O padre desconfiou que os três mentiram, pois a garota era muito franzina para uma moça de 16 anos. Empenhado em descobrir a verdade, frei Ulrico explicou ao casal e ao pai da garota que eles estavam praticando perjúrio e acrescentou que Deus os castigaria por isso. Ainda insatisfeito, chamou a atenção de todos que estavam na Igreja São Sebastião e perguntou se alguém mais, com exceção do pai, poderia confirmar a idade da noiva. “Um homem se levantou e disse que a menina tinha 13 anos e oito meses. Falou ainda que sabia onde ela nasceu”, contou o padre.

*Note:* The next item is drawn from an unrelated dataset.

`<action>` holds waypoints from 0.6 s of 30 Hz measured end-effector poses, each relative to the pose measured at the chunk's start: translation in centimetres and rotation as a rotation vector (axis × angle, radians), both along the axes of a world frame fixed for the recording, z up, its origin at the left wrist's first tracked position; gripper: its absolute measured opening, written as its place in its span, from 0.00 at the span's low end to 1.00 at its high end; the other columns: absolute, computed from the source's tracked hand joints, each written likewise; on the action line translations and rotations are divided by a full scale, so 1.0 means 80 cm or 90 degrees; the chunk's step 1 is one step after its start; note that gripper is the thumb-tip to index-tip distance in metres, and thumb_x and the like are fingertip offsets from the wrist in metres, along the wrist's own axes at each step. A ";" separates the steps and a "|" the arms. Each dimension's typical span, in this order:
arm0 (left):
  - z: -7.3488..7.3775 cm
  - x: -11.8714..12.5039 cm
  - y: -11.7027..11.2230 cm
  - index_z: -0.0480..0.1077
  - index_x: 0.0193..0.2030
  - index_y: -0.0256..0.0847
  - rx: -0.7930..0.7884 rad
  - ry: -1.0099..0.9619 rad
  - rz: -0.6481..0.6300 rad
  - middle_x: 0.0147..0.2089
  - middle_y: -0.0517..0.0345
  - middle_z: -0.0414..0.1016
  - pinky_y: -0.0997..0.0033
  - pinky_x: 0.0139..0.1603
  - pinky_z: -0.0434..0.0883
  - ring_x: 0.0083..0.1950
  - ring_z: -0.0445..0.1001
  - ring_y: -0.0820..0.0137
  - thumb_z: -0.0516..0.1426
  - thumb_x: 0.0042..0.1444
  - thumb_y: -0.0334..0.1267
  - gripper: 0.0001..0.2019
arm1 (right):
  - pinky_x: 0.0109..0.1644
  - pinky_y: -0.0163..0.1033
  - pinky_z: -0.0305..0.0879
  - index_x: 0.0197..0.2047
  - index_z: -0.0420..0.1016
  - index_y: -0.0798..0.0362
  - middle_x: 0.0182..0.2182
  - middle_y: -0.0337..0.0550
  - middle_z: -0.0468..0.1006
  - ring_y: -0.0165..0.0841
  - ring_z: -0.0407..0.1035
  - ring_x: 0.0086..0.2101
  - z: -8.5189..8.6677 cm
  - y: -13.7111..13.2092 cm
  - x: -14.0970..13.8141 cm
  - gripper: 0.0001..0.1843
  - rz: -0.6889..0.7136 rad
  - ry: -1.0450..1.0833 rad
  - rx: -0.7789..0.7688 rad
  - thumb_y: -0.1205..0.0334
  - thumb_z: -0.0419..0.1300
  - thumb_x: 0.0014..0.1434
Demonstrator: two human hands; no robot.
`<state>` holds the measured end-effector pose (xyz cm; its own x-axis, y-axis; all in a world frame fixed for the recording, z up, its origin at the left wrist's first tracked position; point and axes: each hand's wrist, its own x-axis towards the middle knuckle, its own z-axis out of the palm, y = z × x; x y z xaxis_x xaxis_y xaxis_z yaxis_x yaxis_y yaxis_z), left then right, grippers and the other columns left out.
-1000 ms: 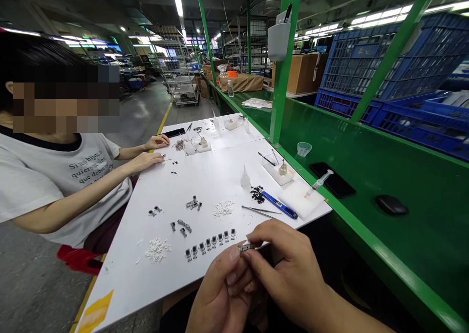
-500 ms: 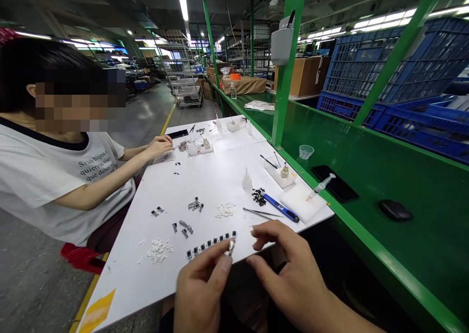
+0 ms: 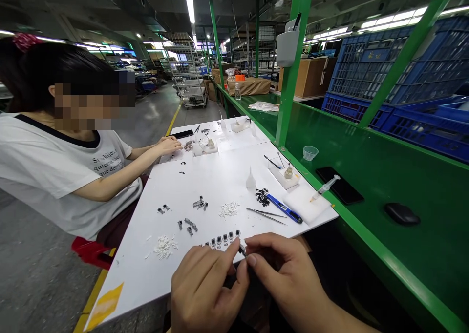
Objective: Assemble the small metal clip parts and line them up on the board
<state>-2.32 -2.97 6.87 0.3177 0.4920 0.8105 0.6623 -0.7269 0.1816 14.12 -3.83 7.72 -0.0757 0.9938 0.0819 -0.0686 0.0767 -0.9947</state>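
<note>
At the near table edge, my left hand (image 3: 208,286) and my right hand (image 3: 289,269) meet fingertip to fingertip. Both are closed on a small dark part with a metallic sheen (image 3: 242,250), mostly covered by the fingers. Just beyond my left fingers runs a row of small black-and-metal parts (image 3: 225,238), its left end hidden by the hand. Tweezers (image 3: 266,216) lie past my right hand, next to a blue utility knife (image 3: 284,208) and a pile of tiny black pieces (image 3: 262,197). Small white pieces lie in two piles, one mid-table (image 3: 229,209) and one to the left (image 3: 165,246).
A white foam block (image 3: 306,207) with a syringe (image 3: 325,188) stands at the right edge, behind it a tray with a small jar (image 3: 288,173). A squeeze bottle (image 3: 250,180) stands mid-table. Across the left side sits a co-worker (image 3: 88,162). A green ledge (image 3: 366,225) borders the right.
My right hand has closed in from the right, and its fingertips now meet my left hand's at the small part. The left hand has turned, its back now upward. The view has shifted slightly.
</note>
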 end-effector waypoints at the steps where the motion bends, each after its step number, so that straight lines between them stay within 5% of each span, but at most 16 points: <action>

Após o testemunho, o Frei Ulrico Goevert repreendeu o pai da noiva na frente de todo mundo. O homem ficou tão envergonhado que emudeceu. Irritada com a situação, a garota se agarrou ao noivo e esbravejou: “Se o vigário não quer nos casar, vamos dormir juntos assim mesmo,” Nervoso com a situação, o padre alemão respondeu que os noivos poderiam sim dormir juntos sob o mesmo teto, mas em duas celas separadas, na cadeia. O frei ainda ameaçou denunciar o acontecido ao Juizado de Menores. Com medo, o pai chamou a atenção da filha e a levou para casa.
Dias depois, os pais do casal que vivia a cem quilômetros da Igreja São Sebastião retornaram para mostrar o registro civil de casamento em que constava que o rapaz tinha 16 anos e a moça apenas 13. “Cheios de raiva, os pais me confessaram que os filhos se violaram, então tiveram de fazer um casamento civil”, assinalou. Ainda assim, o Frei Ulrico se negou a realizar a cerimônia, pois como a moça tinha 13 anos não poderia receber o sacramento do matrimônio.
A garota completou 14 anos no dia 16 de setembro. No dia 17, os pais retornaram com o casal. Ao fim do casamento, o padre perguntou a moça como foi a lua de mel. “Ela respondeu que com o pai em casa tinha sido uma lua de fel. Nisso, acreditei”, declarou o frei.
Entre os anos de 1951 e 1958, o padre alemão Ulrico Goevert realizou 1,6 mil casamentos em Paranavaí. Do total, 90% das noivas tinham menos de 18 anos. “Com 20 anos, uma moça já era considerada uma velha senhora. Aqui era bem diferente do resto do mundo. Havia uma grande falta de mulheres”, revelou o padre. A justificativa é que como Paranavaí ainda estava em processo de colonização, muitos dos que chegavam eram homens solteiros ou recém-casados. “Daí que as moças já muito novas eram dadas em casamento”, enfatizou o vigário.